Description of the task
The material must be repeated exactly, with every line intact.

Data
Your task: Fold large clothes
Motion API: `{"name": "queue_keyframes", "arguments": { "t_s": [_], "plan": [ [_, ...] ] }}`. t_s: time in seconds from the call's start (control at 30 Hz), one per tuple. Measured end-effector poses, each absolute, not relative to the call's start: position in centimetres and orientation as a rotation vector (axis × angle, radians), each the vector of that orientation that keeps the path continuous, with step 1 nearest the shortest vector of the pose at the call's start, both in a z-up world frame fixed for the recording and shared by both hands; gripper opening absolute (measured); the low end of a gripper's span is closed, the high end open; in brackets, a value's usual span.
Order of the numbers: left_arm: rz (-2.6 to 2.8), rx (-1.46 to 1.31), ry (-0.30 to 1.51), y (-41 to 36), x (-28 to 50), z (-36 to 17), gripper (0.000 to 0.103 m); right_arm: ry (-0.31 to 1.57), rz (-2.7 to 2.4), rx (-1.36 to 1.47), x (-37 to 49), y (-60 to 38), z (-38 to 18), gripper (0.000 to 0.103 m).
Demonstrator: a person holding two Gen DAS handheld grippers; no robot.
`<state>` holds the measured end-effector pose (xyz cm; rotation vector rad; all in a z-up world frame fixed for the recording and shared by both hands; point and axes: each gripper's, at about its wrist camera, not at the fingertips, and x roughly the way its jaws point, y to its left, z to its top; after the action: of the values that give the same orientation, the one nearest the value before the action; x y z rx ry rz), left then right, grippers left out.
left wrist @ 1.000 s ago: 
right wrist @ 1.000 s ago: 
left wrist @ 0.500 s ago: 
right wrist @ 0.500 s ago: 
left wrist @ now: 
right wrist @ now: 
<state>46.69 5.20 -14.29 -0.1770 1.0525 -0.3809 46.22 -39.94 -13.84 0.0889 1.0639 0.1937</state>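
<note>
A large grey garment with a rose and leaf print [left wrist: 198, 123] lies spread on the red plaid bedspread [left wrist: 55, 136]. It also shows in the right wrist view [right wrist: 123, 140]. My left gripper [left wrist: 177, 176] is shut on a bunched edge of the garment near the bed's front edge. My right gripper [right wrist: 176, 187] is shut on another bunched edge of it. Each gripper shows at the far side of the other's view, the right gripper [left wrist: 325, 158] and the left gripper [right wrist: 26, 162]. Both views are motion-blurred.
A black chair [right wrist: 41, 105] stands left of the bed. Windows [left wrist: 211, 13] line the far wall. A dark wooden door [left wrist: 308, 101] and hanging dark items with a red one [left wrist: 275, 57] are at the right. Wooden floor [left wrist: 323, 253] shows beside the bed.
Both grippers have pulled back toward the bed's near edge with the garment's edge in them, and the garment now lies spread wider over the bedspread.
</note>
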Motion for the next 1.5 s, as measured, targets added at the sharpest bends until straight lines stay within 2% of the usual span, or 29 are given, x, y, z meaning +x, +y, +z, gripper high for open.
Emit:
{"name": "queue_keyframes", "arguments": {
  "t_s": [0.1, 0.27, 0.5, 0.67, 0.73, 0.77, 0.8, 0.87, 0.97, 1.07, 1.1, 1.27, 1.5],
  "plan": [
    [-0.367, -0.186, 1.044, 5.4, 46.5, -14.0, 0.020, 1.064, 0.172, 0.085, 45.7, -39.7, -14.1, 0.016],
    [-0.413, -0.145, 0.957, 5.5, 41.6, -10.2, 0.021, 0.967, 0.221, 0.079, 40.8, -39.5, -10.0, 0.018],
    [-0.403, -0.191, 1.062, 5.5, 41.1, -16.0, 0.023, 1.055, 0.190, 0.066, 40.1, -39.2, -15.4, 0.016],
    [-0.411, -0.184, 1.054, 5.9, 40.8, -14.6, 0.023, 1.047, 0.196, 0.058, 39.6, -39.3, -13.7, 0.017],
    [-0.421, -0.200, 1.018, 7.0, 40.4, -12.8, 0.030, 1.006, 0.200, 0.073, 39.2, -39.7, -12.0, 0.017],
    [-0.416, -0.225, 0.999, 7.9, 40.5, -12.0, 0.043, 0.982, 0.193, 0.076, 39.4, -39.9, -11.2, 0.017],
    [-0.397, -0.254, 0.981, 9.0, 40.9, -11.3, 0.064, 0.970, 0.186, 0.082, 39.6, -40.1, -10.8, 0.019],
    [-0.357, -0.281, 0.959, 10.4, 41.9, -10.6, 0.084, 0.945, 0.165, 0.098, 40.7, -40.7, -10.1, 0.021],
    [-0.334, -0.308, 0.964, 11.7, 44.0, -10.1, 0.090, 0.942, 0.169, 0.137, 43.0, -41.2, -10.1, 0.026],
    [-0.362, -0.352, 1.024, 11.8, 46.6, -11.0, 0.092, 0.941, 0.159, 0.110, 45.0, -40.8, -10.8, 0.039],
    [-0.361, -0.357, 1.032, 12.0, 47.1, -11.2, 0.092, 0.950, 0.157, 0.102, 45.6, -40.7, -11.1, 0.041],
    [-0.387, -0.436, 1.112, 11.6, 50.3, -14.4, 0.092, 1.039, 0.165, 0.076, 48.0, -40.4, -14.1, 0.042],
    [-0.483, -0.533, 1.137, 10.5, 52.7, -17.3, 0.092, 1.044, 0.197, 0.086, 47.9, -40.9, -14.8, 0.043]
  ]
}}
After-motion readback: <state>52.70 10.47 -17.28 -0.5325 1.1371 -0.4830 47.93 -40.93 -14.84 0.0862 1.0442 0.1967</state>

Written solution
Your task: Fold large clothes
Motion API: `{"name": "queue_keyframes", "arguments": { "t_s": [_], "plan": [ [_, ...] ] }}`. t_s: time in seconds from the call's start (control at 30 Hz), one per tuple. Measured end-effector poses, each absolute, not relative to the call's start: position in centimetres and orientation as a rotation vector (axis × angle, radians), each the vector of that orientation that keeps the path continuous, with step 1 nearest the shortest vector of the pose at the call's start, both in a z-up world frame fixed for the recording and shared by both hands; gripper opening absolute (measured); the low end of a gripper's span is closed, the high end open; in brackets, a value's usual span.
Order of the numbers: left_arm: rz (-2.6 to 2.8), rx (-1.46 to 1.31), ry (-0.30 to 1.51), y (-41 to 36), x (-28 to 50), z (-36 to 17), gripper (0.000 to 0.103 m); right_arm: ry (-0.31 to 1.57), rz (-2.7 to 2.4), rx (-1.36 to 1.47), x (-37 to 49), y (-60 to 38), z (-38 to 18), gripper (0.000 to 0.103 m).
Demonstrator: a person holding two Gen DAS handheld grippers; no robot.
`<state>` holds the measured end-effector pose (xyz cm; rotation vector rad; all in a z-up world frame fixed for the recording and shared by both hands; point and axes: each gripper's, at about its wrist camera, not at the fingertips, and x roughly the way its jaws point, y to its left, z to its top; after the action: of the values that give the same orientation, the one nearest the value before the action; x y z rx ry rz), left then right, grippers left out.
left wrist @ 1.000 s ago: 
right wrist @ 1.000 s ago: 
left wrist @ 0.500 s ago: 
right wrist @ 0.500 s ago: 
left wrist @ now: 
right wrist @ now: 
<state>46.69 5.20 -14.29 -0.1770 1.0525 -0.3809 46.22 -39.94 -13.84 0.0889 1.0639 0.1937</state>
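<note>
A large grey garment with a rose and leaf print [left wrist: 198, 123] lies spread on the red plaid bedspread [left wrist: 55, 136]. It also shows in the right wrist view [right wrist: 123, 140]. My left gripper [left wrist: 177, 176] is shut on a bunched edge of the garment near the bed's front edge. My right gripper [right wrist: 176, 187] is shut on another bunched edge of it. Each gripper shows at the far side of the other's view, the right gripper [left wrist: 325, 158] and the left gripper [right wrist: 26, 162]. Both views are motion-blurred.
A black chair [right wrist: 41, 105] stands left of the bed. Windows [left wrist: 211, 13] line the far wall. A dark wooden door [left wrist: 308, 101] and hanging dark items with a red one [left wrist: 275, 57] are at the right. Wooden floor [left wrist: 323, 253] shows beside the bed.
Both grippers have pulled back toward the bed's near edge with the garment's edge in them, and the garment now lies spread wider over the bedspread.
</note>
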Motion for the next 1.5 s, as measured, targets added at the sharpest bends until straight lines stay within 2% of the usual span, or 29 are given, x, y, z meaning +x, +y, +z, gripper high for open.
Emit:
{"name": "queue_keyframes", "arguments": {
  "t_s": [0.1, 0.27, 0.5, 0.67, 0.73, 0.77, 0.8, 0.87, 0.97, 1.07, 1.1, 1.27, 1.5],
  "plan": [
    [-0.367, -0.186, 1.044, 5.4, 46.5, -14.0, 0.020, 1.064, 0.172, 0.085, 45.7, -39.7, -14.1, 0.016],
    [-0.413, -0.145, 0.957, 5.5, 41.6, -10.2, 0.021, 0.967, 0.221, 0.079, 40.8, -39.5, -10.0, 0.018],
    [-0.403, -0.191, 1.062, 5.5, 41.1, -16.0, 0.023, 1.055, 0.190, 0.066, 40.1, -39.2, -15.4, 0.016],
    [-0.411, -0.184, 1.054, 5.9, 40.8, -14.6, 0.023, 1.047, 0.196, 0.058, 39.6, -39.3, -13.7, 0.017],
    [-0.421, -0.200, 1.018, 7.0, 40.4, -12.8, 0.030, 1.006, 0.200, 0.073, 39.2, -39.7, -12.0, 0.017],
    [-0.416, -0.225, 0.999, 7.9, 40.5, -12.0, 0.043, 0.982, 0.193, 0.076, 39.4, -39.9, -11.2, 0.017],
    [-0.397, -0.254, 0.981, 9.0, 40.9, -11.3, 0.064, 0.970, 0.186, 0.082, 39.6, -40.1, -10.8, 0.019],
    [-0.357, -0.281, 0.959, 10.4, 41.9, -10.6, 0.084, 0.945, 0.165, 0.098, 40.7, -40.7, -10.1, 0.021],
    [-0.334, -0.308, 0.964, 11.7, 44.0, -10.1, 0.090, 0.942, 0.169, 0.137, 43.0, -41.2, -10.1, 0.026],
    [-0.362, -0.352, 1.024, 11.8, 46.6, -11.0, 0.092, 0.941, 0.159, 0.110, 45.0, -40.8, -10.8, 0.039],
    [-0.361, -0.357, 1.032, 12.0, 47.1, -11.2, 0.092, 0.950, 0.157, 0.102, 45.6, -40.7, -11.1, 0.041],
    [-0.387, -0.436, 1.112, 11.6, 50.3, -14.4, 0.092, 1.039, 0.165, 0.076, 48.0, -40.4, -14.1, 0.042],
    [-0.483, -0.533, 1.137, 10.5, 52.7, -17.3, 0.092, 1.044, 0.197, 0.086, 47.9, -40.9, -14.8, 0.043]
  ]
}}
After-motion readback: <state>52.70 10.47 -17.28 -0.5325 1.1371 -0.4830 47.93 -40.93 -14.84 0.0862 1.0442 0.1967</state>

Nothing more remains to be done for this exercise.